Zusätzlich zur professionellen medikamentösen Behandlung kann auch die Begleitperson viele Symptome, lindern. Ablenkung rückt den Schmerz in den Hintergrund. Auch Berührungen und leichte Massage können hilfreich sein. Schmerzen durch ständiges Liegen können mit vorsichtiger Bewegung der Gliedmaßen gelindert werden. Beruhigende Musik und Aromatherapie helfen beim Entspannen und Schlafen. Da sein, berühren und aushalten bewirkt mehr als man denkt.
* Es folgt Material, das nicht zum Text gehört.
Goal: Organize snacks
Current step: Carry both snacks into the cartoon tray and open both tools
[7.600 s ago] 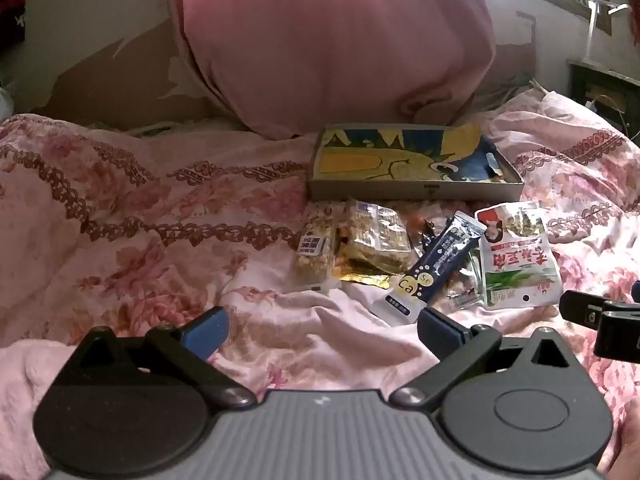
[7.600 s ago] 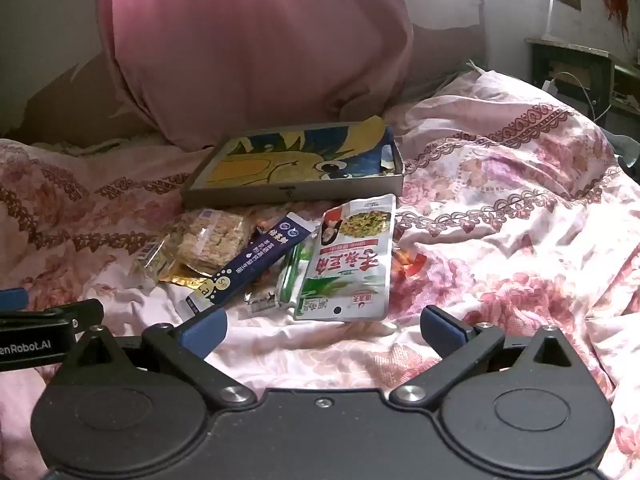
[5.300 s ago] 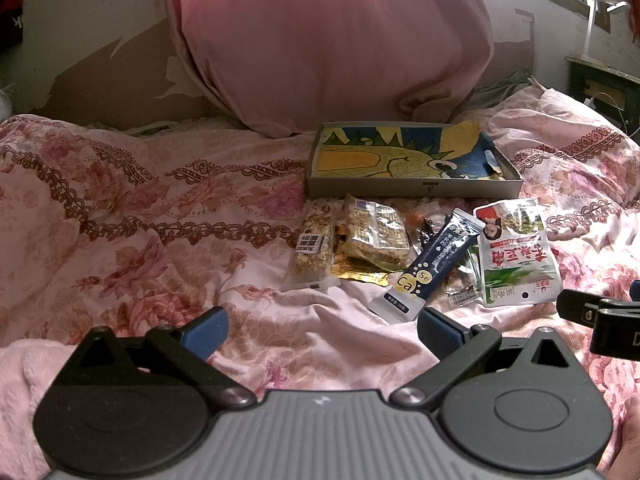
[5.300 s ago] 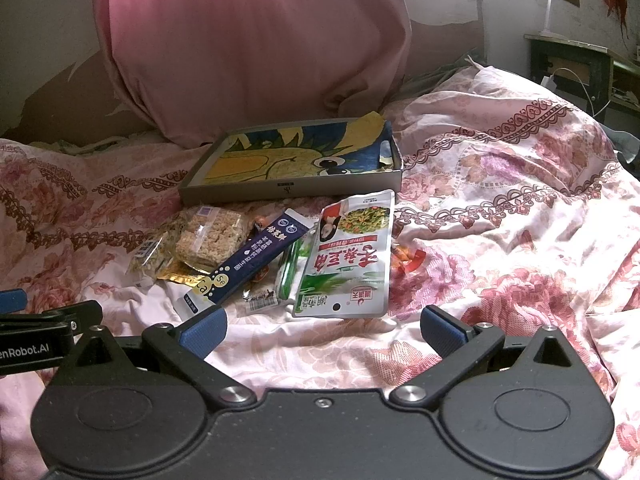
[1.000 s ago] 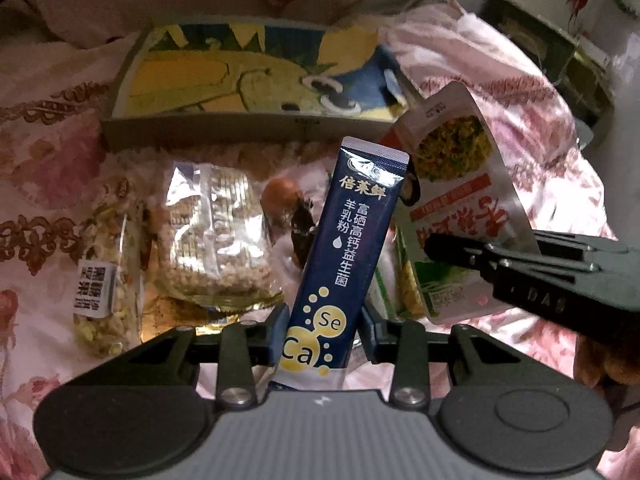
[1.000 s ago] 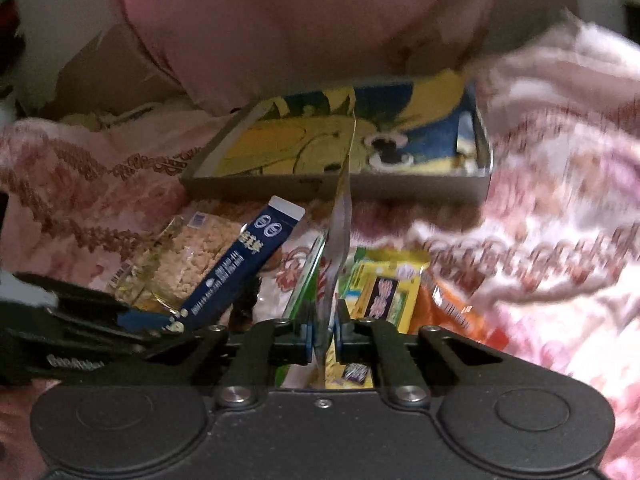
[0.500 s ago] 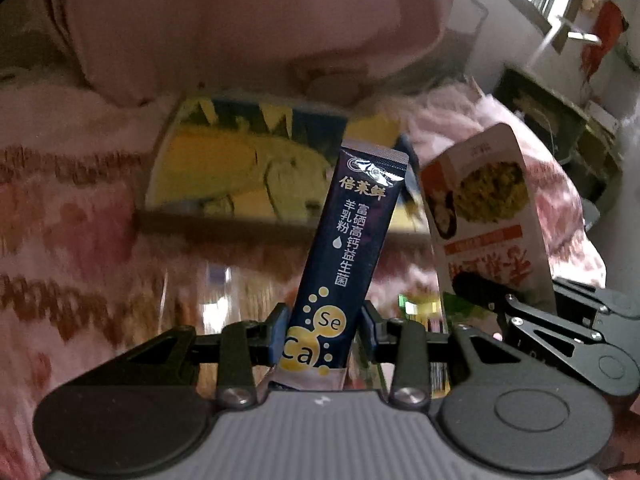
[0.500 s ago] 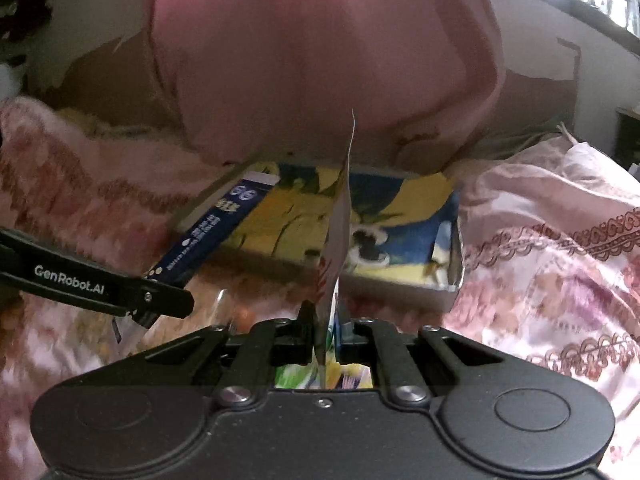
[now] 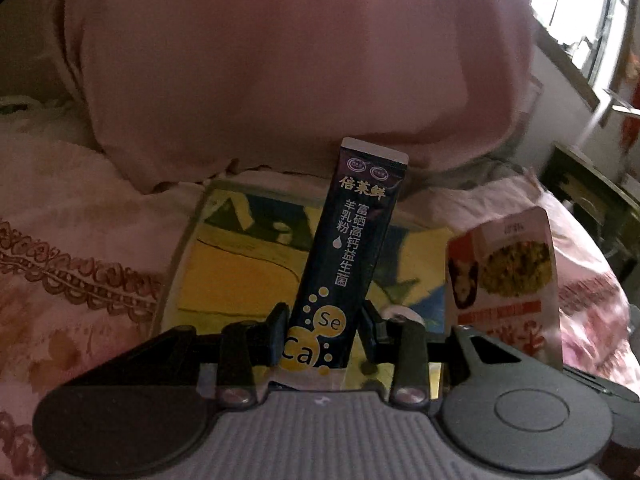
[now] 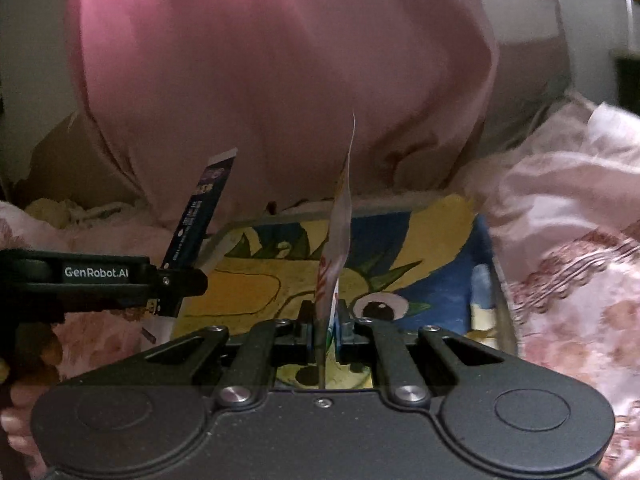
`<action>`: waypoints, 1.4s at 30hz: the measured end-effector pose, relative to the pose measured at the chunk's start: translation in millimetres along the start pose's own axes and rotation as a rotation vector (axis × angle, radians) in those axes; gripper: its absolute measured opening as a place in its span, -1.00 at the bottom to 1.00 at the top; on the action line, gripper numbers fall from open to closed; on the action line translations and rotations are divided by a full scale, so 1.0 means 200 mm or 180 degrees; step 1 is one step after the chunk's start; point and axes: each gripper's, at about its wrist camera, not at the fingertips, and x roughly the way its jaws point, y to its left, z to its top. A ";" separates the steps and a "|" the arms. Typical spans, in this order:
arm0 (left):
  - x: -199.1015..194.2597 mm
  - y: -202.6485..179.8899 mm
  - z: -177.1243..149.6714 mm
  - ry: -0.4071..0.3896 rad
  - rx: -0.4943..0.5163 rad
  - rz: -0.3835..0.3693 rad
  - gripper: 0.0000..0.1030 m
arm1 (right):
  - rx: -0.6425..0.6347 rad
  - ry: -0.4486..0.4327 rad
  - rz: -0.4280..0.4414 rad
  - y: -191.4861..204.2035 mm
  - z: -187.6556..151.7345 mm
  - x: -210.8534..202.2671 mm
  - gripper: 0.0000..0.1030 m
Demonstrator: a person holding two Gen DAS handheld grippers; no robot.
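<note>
My left gripper (image 9: 323, 334) is shut on a dark blue stick packet (image 9: 352, 248) with yellow dots, held upright over the near side of a shallow box (image 9: 224, 280) with a yellow and blue cartoon bottom. My right gripper (image 10: 325, 328) is shut on a flat red and white snack pouch (image 10: 338, 240), seen edge-on here and face-on as the pouch (image 9: 508, 280) in the left wrist view. The pouch stands upright above the box (image 10: 440, 280). The left gripper (image 10: 172, 280) with the blue packet (image 10: 202, 216) shows at the left of the right wrist view.
A big pink pillow (image 9: 280, 60) leans on the wall just behind the box. Flowered pink bedding (image 10: 572, 248) lies all around. A dark side table (image 9: 592, 200) and a bright window (image 9: 572, 20) are at the right.
Both grippers rose and moved forward from the snack pile to above the box, each carrying its packet. The pile on the bedding has dropped out of sight.
</note>
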 end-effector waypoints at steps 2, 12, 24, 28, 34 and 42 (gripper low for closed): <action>0.07 0.04 0.01 0.0001 -0.0061 0.0060 -0.22 | 0.0053 0.0044 0.0031 0.01 0.01 0.08 -0.81; 0.29 0.15 -0.06 0.0204 -0.0155 0.0199 -0.22 | 0.0264 0.0165 0.0097 -0.01 0.01 0.33 -0.81; 0.35 0.07 -0.14 0.0356 0.0121 0.0277 -0.13 | 0.0417 0.0319 -0.0230 -0.16 -0.02 0.34 -0.35; 0.32 0.04 -0.15 0.0343 0.0153 0.0281 0.15 | 0.0332 0.0367 -0.0395 -0.18 -0.03 0.32 0.02; 0.22 0.01 -0.17 0.0263 0.0155 0.0290 0.55 | 0.0102 0.0330 -0.0639 -0.17 -0.02 0.27 0.74; 0.02 0.00 -0.17 0.0100 0.0128 0.0361 0.78 | -0.0203 0.0152 -0.0788 -0.13 0.03 0.09 0.97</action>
Verweigern sterbende die Nahrungsaufnahme, machen sich Angehörige Sorgen. Birgitta Radau sagt: „Man stirbt nicht, weil man aufhört zu essen und zu trinken, sondern man hört damit auf, weil man stirbt.“ Denn Nahrung und Flüssigkeit würden zur Belastung für den Körper. „Essen und Trinken müssen nicht länger Leib und Seele zusammenhalten, da sie sich jetzt voneinander trennen. Klagen Sterbende über einen trockenen Mund, kann man mit Sprühfläschchen, einer angefeuchteten Zahnbürste oder Wattestäbchen Erleichterung verschaffen.“
Was mache ich im Moment des Todes?
„Dem Moment des Todes muss man Raum geben und ihn nicht mit Aktionismus zerstören“, sagt Römer. Nichts müsse getan werden außer spüren, erfahren und in Ruhe ausharren. Später kann man eine Kerze anzünden, das Fenster öffnen, um der Seele Raum zu geben. Zur Trauerbewältigung kann man sich mit eventuell weiteren Anwesenden über den Verstorbenen austauschen.
Und nach dem Tod?
Ein Arzt muss den Tod bescheinigen, da sonst der Bestatter nicht tätig werden darf. Verstirbt jemand im Krankenhaus oder in einer Pflegeeinrichtung, darf der Tote nach Hause geholt und aufgebahrt werden.